Однако, возвращаясь от Кати по Светлановской улице — главной городской артерии,— я повстречал какого-то матроса с закинутой на затылок фуражкой. Он прошел мимо, не обращая на меня внимания. [255]





— Что ж ты чести не отдаешь? — спросил я его, полагая, что он нетрезв.

— А что с этого? — ответил мне матрос.— Сухопутным теперь не полагается.

— То есть как это не полагается? Иди со мной! — приказал я.

Матрос был, видимо, не очень уверен в себе и последовал за мной в морской штаб крепости. Но, к моему удивлению, там на это происшествие никакого внимания не обратили.

На следующий день на этой самой улице вспыхнуло восстание. Но я выехал ночью и узнал о нем в поезде, на обратном пути в Харбин.

Вечером на одной из крупных станций, затерянной в горах и лесах Уссурья, мы были встречены делегацией, пришедшей из близлежащего железнодорожного поселка. Впереди развевалось знамя из красного кумача, окруженное людьми в картузах, с суровыми лицами. Все перед ними расступались. Демонстранты пели «Вы жертвою пали в борьбе роковой». Другие, собравшиеся на железнодорожном перроне, пробовали перебивать их гимном «Боже, царя храни». Эти еще, по-видимому, искренне верили в «свободы», дарованные манифестом. Железнодорожное начальство растерялось: давно уже истекло время, положенное по расписанию для остановки, а поезд стоял, и толпа продолжала петь. Выяснилось, что комендант станции скрылся, а начальник станции от страха перед своими подчиненными, слившимися в одну толпу с железнодорожными рабочими, не смел показаться на платформе. Пассажиры стали громко протестовать — особенно солдаты и матросы, возвращавшиеся по домам. Послышались крики: «Чего стоим?», «Начальства нет?», «Давай коменданта!», брань, крепкие русские слова.

То ли мой залоснившийся черный полушубок с алевшим на груди Владимиром с мечами и бантом, отличавшим меня от тыловых чиновников, то ли мой рост, но что-то привлекло ко мне внимание, и возглас одного унтера: «Пусть его высокоблагородие распорядится», был подхвачен толпой.

— Хорошо,— крикнул я,— но все в поезде должны мне подчиняться.

— Ладно! Приказывайте!

Переговоры пришлось вести только с машинистом, так как путь был свободен, а начальник станции был рад отделаться от беспокойного поезда.

Дальнейший путь до Иркутска сопровождался все теми же демонстрациями. Убедившись, что движение зависит от машиниста, а порядок — от обер-кондуктора, я заключил с ними негласный союз и с каким-то озорством, как бы назло начальству, приглашал их в буфет 1-го класса. Поездной прислуге вход туда строго воспрещался. Выпив и закусив за отдельным столиком, я обычно спрашивал машиниста: «А что, Иван Иванович, не пора ли двинуться в путь?»
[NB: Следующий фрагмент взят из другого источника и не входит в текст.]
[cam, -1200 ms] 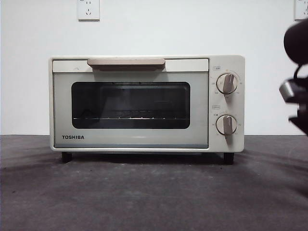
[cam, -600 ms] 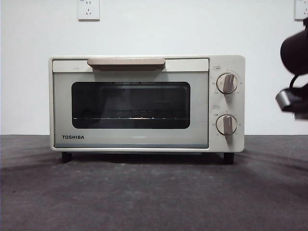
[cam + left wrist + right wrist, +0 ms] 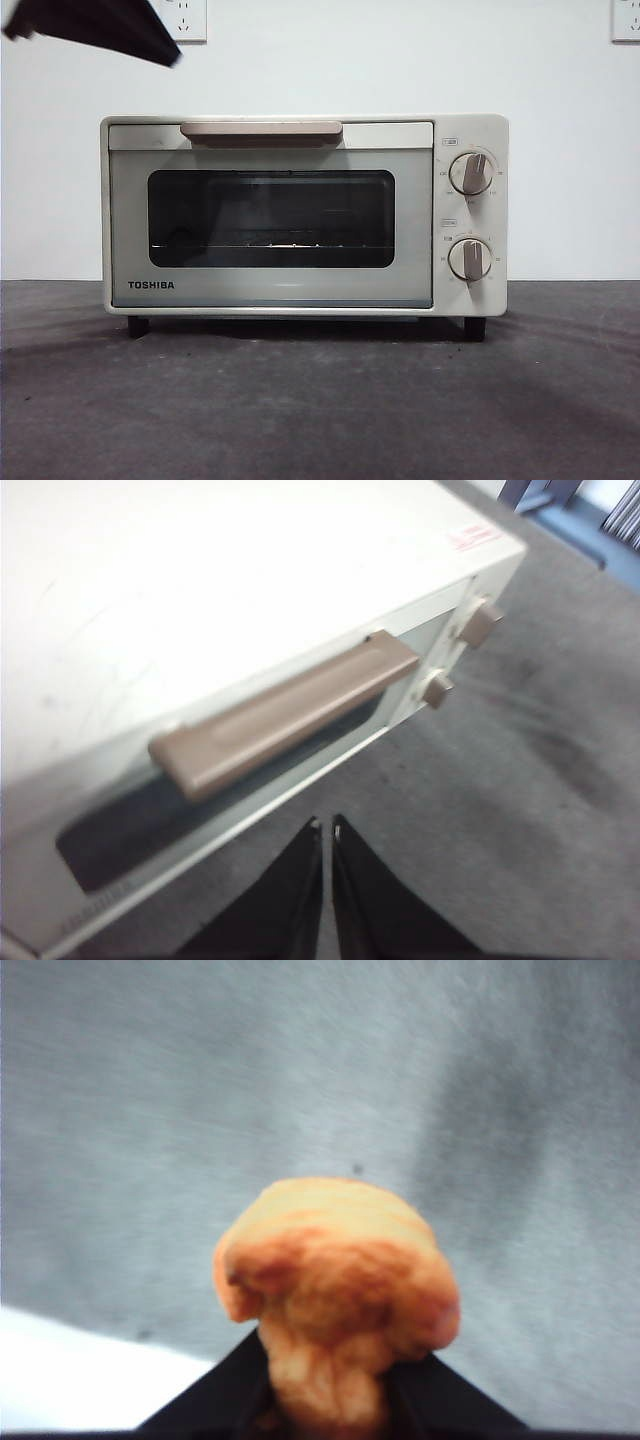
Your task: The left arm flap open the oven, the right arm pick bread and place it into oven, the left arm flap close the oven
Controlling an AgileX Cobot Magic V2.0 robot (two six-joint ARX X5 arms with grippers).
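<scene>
Front view: the oven (image 3: 304,215) sits on the dark table (image 3: 320,410) with its door shut and the beige handle (image 3: 262,131) across the top. Its two knobs (image 3: 471,173) are on one side, one above the other. A dark, blurry piece of the left arm (image 3: 95,25) pokes in at a top corner, above the oven and not touching it.

In the left wrist view, the left gripper (image 3: 327,830) hangs just in front of the handle (image 3: 285,710), apart from it. Its two black jaws are pressed together with nothing between them.

In the right wrist view, the right gripper (image 3: 330,1380) is pinching the bread (image 3: 336,1285), a lumpy golden bun, from below. The bun is up off the grey table (image 3: 150,1110). The picture is fuzzy, so the jaw tips are hard to make out.
</scene>
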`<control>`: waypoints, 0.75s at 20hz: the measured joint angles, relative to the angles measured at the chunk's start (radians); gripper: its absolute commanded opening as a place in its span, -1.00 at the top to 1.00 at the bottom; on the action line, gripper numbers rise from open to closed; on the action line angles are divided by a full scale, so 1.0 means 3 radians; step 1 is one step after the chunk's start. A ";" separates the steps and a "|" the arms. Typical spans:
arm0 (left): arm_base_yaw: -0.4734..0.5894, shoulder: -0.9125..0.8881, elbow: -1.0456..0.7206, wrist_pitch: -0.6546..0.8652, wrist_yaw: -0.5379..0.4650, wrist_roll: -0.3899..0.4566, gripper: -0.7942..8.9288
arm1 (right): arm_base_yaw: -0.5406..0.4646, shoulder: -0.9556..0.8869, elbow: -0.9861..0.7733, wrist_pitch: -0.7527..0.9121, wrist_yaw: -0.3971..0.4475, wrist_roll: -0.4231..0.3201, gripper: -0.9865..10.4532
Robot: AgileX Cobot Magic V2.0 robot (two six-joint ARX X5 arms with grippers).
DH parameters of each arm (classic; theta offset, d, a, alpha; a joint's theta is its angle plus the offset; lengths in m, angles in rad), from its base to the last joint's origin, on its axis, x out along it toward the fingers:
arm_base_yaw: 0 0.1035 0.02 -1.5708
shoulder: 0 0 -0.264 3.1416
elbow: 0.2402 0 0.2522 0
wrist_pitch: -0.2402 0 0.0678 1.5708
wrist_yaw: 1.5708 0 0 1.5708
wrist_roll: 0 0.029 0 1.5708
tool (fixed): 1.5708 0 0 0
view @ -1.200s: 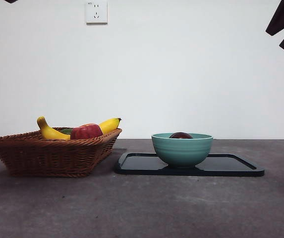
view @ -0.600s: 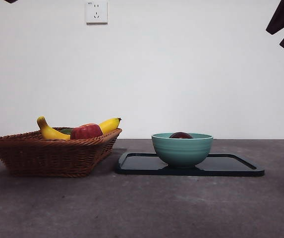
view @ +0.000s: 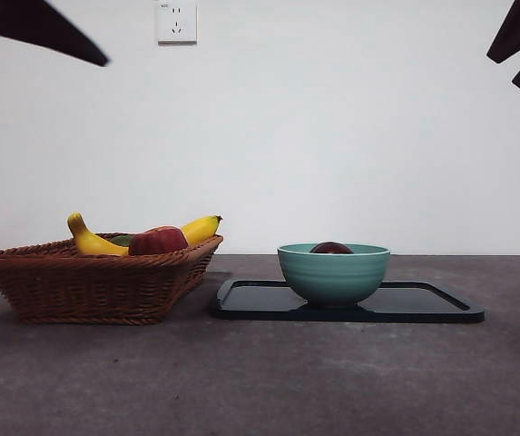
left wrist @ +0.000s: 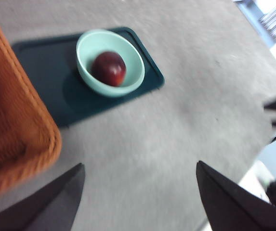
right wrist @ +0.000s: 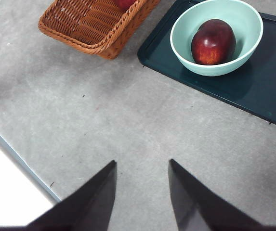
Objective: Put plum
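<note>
the plum (right wrist: 213,42) is sitting inside the green bowl (view: 333,272), only its dark top showing over the rim in the front view. the bowl is standing on the dark tray (view: 427,304), toward the tray's left half. left of the tray, just beside it, the wicker basket (view: 96,282) is holding a banana (view: 96,242) and a red apple (view: 158,241). the left tool (left wrist: 140,197) is hanging high over the bench (view: 260,381), jaws spread wide, gripping nothing. the right tool (right wrist: 141,192) is hovering high too, jaws parted narrowly, empty.
</note>
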 measured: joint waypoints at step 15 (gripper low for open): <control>-0.0581 0.2626 0.2374 -0.0215 -0.0665 -0.0038 0.07 | -0.0001 -0.0355 0.0000 -0.0159 0.0106 0.0252 0.52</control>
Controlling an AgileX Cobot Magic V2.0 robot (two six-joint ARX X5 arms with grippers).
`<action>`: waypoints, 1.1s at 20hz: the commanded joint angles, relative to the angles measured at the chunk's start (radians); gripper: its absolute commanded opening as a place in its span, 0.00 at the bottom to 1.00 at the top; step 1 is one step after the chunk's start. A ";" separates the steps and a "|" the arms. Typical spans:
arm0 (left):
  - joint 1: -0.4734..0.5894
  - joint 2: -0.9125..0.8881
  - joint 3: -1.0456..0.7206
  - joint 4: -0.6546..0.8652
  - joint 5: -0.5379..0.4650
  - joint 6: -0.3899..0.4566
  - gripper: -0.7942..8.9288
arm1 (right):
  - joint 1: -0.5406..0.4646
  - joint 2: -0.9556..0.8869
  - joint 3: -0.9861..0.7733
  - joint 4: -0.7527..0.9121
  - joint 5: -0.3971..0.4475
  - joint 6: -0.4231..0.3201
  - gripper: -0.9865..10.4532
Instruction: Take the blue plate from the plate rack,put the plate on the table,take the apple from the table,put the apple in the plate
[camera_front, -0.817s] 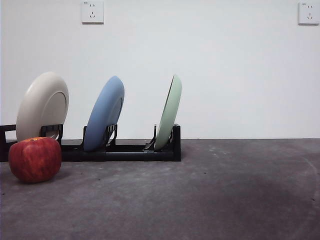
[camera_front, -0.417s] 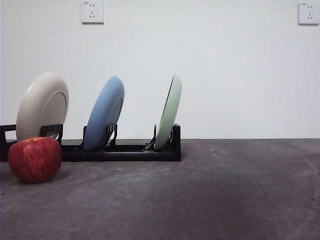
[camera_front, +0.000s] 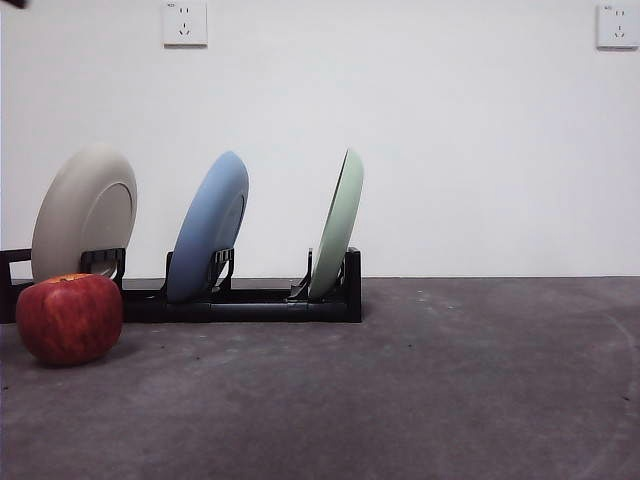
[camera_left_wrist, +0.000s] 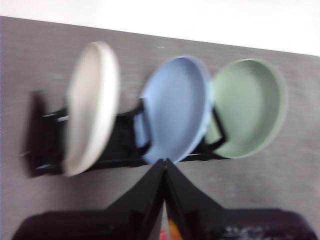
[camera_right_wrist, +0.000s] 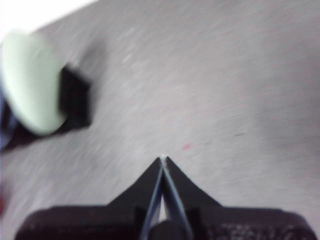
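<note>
The blue plate (camera_front: 210, 228) stands on edge in the middle slot of the black plate rack (camera_front: 250, 300), between a cream-white plate (camera_front: 85, 212) and a pale green plate (camera_front: 338, 224). The red apple (camera_front: 70, 318) sits on the dark grey table (camera_front: 420, 390) in front of the rack's left end. In the left wrist view my left gripper (camera_left_wrist: 164, 162) is shut and empty, high above the blue plate (camera_left_wrist: 176, 107) and rack (camera_left_wrist: 45, 145). My right gripper (camera_right_wrist: 163, 160) is shut and empty above bare table, to the side of the green plate (camera_right_wrist: 31, 85).
A white wall with two sockets (camera_front: 185, 23) stands behind the table. A black tip (camera_front: 12, 3) shows at the top left corner of the front view. The table stretches to the right of the rack.
A black tip has come into the top left corner of the front view. The plates, rack and apple have not moved.
</note>
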 joint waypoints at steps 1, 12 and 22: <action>-0.002 0.131 0.108 -0.018 0.093 -0.003 0.08 | 0.001 0.071 0.033 -0.029 -0.076 -0.051 0.09; -0.067 0.729 0.710 -0.161 0.285 -0.007 0.08 | 0.002 0.232 0.043 -0.114 -0.340 -0.129 0.09; -0.160 1.035 0.987 -0.256 0.197 -0.102 0.42 | 0.002 0.232 0.043 -0.154 -0.339 -0.126 0.09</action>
— Что ж, можно, пожалуй! — отвечал человек в черной шведской куртке, с закопченным лицом.

Тогда начальник станции почтительно выпячивал грудь, брал руку под козырек и докладывал, что путь свободен. [256]

— Ну, давайте второй,— приказывал я.

Пассажиры опрометью бежали из буфета, и начиналась наша милая российская музыка перед отходом поезда: заливался серебром звонок, свистал соловьем обер-кондуктор, гудел басом паровоз, пел рожок стрелочника, отвечая ему, заливался вторично трелью обер-кондуктор, и, наконец, снова гудел паровоз. Поезд трогался.

Не помню, сколько дней плелись мы до Москвы, но за Уралом мы стали чувствовать себя отрезанными от жизни, как в пустыне. Громкоговорители в ту пору не были еще изобретены, газеты исчезли, но на ушко передавались тревожные вести из столиц: «Забастовки!», «Баррикады!», «Стрельба!», «По Казанской дороге невозможно проехать, нас везут в обход — через Орел и Курск!..».

К Москве мы подъехали поздно вечером. Вокзал был темен и неприветлив. От нетерпения высовываюсь с площадки вагона, чтобы отыскать в полумраке белую кавалергардскую фуражку отца. Я получил в пути телеграмму о том, что он хотел выехать меня встретить; но вместо белой, вижу издалека красную гусарскую фуражку моего брата Павла. Сразу чувствую неладное и в эту минуту замечаю, что вдоль платформы построены солдаты с белыми портупеями гвардейцев и в бескозырках с синими околышами.